Whenever a line contains the string "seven", copy it out of the entries.

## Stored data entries
..........
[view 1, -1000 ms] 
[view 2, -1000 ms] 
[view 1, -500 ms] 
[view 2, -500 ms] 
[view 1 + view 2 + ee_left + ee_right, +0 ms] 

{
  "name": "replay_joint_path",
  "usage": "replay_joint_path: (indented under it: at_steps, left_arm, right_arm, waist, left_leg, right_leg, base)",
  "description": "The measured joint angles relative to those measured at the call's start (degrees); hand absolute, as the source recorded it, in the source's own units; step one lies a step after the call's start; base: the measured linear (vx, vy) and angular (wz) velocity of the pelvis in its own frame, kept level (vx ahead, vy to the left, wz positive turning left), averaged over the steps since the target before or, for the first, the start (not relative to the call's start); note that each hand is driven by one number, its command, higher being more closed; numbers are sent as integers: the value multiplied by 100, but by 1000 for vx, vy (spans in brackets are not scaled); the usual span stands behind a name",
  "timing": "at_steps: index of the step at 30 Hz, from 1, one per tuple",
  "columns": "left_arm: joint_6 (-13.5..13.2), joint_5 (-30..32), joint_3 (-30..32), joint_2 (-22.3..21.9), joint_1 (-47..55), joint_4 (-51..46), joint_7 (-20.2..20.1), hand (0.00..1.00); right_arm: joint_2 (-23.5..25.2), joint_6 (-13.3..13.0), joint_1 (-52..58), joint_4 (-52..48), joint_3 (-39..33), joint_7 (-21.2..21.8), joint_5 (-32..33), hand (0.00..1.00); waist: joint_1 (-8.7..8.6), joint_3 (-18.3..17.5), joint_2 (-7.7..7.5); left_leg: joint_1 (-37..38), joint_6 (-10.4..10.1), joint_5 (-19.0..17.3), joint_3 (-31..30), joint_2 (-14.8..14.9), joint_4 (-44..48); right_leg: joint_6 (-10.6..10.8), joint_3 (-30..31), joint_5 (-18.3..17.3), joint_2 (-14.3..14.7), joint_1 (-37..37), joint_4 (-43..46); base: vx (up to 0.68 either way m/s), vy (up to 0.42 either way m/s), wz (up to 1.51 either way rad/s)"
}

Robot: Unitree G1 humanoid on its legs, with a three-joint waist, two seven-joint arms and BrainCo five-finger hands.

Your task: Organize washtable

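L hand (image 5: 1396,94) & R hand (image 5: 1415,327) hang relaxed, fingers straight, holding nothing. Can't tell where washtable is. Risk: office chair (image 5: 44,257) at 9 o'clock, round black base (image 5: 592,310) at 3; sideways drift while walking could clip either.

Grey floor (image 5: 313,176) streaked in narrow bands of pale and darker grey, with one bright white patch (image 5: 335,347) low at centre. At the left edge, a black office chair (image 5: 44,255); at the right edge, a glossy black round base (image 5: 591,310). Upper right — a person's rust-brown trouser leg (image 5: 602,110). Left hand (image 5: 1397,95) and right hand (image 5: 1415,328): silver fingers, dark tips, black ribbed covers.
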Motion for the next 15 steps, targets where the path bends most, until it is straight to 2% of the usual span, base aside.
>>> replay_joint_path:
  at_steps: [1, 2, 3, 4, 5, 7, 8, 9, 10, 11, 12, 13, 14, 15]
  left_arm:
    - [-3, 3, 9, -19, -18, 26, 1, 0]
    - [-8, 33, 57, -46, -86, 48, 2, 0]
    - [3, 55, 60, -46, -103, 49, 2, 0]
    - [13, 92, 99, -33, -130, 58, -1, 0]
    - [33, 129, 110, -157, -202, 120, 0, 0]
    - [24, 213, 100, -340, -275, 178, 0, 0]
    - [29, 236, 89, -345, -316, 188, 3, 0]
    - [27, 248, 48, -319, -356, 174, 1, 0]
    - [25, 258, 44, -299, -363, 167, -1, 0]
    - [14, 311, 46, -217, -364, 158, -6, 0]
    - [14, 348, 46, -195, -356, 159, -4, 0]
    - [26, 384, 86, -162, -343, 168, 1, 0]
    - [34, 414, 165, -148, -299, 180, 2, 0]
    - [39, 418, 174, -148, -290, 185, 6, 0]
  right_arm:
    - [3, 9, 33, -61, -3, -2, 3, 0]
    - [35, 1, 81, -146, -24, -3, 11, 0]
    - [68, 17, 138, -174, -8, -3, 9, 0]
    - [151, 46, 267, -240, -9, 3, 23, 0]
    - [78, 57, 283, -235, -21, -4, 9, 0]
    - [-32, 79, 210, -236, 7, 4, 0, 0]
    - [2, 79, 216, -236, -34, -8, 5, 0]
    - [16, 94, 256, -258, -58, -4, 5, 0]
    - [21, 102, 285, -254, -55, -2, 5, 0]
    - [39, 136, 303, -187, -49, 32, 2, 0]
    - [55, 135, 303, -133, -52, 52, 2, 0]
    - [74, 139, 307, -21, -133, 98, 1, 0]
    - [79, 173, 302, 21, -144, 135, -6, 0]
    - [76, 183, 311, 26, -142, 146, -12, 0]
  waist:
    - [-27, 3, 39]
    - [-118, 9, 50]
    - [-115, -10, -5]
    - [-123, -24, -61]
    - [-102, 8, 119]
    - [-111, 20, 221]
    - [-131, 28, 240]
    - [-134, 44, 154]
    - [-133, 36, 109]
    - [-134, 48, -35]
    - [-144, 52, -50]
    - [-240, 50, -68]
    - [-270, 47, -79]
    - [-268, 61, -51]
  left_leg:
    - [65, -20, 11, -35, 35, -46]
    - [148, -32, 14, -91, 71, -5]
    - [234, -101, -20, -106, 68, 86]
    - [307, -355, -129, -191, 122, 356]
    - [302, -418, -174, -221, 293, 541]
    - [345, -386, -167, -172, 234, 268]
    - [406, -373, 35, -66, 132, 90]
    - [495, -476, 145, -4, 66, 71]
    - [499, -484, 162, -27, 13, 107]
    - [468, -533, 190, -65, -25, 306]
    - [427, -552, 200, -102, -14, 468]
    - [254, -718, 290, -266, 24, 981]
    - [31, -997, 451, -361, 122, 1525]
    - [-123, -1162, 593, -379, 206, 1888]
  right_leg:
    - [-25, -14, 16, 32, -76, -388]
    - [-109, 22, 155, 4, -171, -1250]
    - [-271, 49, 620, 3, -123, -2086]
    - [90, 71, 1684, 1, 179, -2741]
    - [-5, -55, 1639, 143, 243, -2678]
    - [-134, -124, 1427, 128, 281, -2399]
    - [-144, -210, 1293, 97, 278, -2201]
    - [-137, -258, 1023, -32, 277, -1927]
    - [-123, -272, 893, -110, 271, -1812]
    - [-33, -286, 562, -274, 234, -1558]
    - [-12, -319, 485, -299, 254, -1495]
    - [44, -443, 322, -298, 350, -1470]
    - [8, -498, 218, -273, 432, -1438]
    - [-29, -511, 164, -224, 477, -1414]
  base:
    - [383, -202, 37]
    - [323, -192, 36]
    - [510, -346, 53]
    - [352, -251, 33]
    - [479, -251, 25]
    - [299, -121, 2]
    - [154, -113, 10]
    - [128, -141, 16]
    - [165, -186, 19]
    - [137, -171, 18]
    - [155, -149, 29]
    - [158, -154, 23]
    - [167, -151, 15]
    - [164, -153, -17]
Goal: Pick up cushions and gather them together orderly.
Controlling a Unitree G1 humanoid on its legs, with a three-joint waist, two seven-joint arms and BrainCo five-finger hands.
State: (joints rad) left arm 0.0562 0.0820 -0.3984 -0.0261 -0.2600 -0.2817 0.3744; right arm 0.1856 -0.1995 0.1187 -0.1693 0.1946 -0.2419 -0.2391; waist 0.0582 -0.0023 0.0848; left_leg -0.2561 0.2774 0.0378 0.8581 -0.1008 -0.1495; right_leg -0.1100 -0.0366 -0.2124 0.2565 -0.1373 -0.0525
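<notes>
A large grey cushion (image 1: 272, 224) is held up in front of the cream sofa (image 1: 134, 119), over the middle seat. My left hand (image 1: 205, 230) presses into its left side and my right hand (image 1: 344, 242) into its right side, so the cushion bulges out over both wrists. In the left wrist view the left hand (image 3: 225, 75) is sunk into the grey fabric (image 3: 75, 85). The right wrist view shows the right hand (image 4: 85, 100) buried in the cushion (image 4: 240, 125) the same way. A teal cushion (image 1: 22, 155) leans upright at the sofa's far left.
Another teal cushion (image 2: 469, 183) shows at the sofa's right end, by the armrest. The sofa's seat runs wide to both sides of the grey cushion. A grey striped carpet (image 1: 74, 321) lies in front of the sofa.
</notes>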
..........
## EXPECTED OUTPUT
Robot: Unitree G1 humanoid on its legs, with a three-joint waist, two seven-joint arms and BrainCo five-finger hands.
Controlling a Unitree G1 humanoid on its legs, with a three-joint waist, two seven-joint arms and BrainCo five-finger hands.

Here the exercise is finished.